● Activity: Among the records that follow, find each line holding the word "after" and copy it.

------

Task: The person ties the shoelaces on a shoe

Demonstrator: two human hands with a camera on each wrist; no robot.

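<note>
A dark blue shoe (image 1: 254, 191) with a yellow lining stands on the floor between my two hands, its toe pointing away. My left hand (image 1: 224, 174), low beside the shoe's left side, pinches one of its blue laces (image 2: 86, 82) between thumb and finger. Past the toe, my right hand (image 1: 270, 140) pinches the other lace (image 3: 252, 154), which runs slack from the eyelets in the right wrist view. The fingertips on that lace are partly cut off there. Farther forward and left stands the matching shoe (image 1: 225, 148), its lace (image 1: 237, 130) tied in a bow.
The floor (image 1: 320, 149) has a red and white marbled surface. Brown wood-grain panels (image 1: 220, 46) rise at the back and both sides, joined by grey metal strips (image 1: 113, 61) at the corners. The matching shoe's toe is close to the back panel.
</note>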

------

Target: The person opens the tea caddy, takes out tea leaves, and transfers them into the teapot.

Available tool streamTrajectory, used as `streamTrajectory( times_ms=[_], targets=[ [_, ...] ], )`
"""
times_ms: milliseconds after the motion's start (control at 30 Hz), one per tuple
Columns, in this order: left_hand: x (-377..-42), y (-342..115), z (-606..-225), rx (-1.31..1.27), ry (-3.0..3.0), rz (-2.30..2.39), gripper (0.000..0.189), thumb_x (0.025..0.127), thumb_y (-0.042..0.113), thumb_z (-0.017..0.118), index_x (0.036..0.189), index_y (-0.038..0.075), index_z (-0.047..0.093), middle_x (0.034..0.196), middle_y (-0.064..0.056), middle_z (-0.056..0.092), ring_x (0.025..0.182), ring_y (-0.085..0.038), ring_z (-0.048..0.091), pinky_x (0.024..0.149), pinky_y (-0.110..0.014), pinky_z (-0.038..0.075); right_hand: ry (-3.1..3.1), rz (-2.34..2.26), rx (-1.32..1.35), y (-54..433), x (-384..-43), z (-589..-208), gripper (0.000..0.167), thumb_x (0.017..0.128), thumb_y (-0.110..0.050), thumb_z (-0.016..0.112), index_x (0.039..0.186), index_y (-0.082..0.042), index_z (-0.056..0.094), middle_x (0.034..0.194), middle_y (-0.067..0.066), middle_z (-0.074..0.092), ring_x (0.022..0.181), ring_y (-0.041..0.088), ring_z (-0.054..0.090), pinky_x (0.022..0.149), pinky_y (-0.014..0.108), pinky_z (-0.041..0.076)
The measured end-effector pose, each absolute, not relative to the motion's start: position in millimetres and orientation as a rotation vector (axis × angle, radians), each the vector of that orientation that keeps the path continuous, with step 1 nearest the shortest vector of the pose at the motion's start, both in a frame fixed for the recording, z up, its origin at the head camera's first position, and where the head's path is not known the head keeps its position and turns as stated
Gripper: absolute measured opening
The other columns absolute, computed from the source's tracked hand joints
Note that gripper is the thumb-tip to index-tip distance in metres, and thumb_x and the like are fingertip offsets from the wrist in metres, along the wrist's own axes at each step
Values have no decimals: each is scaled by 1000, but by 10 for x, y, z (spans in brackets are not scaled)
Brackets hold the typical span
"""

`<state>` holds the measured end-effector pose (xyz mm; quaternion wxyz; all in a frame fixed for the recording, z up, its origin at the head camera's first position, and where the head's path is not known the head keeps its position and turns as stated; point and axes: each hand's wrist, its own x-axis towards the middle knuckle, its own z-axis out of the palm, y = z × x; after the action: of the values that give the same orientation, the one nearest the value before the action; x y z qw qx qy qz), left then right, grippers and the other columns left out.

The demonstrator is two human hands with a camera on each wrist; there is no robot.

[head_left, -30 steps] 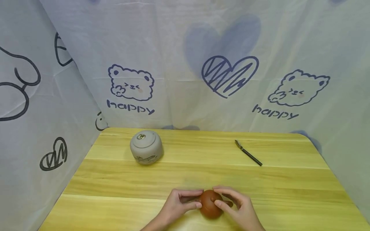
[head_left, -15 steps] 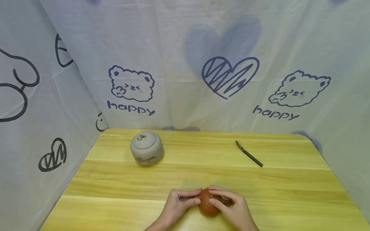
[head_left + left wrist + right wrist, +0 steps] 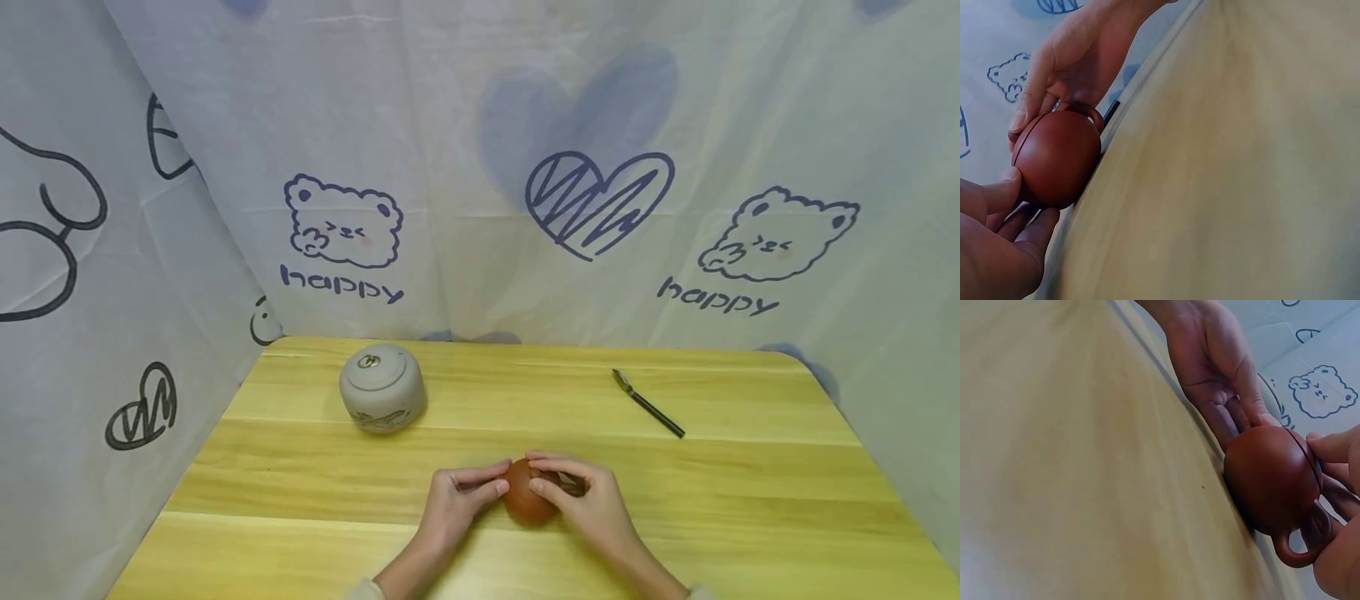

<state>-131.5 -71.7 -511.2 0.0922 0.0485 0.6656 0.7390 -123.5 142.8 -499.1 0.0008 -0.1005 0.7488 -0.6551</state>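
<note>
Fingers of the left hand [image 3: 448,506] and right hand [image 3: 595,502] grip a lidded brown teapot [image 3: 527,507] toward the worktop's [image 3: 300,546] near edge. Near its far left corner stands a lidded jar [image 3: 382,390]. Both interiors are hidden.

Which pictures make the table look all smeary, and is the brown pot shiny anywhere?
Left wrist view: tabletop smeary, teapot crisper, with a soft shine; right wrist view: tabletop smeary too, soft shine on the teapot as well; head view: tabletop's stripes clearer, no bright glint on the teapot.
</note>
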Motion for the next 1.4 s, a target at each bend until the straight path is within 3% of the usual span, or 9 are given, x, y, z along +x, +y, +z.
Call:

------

● Answer for the task:
times_ms: milliseconds after the motion's start (control at 30 Hz), one per tuple
`<state>` holds the measured end-effector pose (xyz mm; quaternion wxyz; all in a frame fixed for the recording, z up, its origin at the head camera's first position, and where the head's path is not known the head keeps its position and turns as stated; point and axes: each hand's wrist, its own x-axis towards the middle knuckle, its own z-axis out of the palm, y = z × x; after the action: of the values that give the same orientation, the one nearest the value before the action; x y z qw qx qy qz), left then right, grippers and the other columns left out.

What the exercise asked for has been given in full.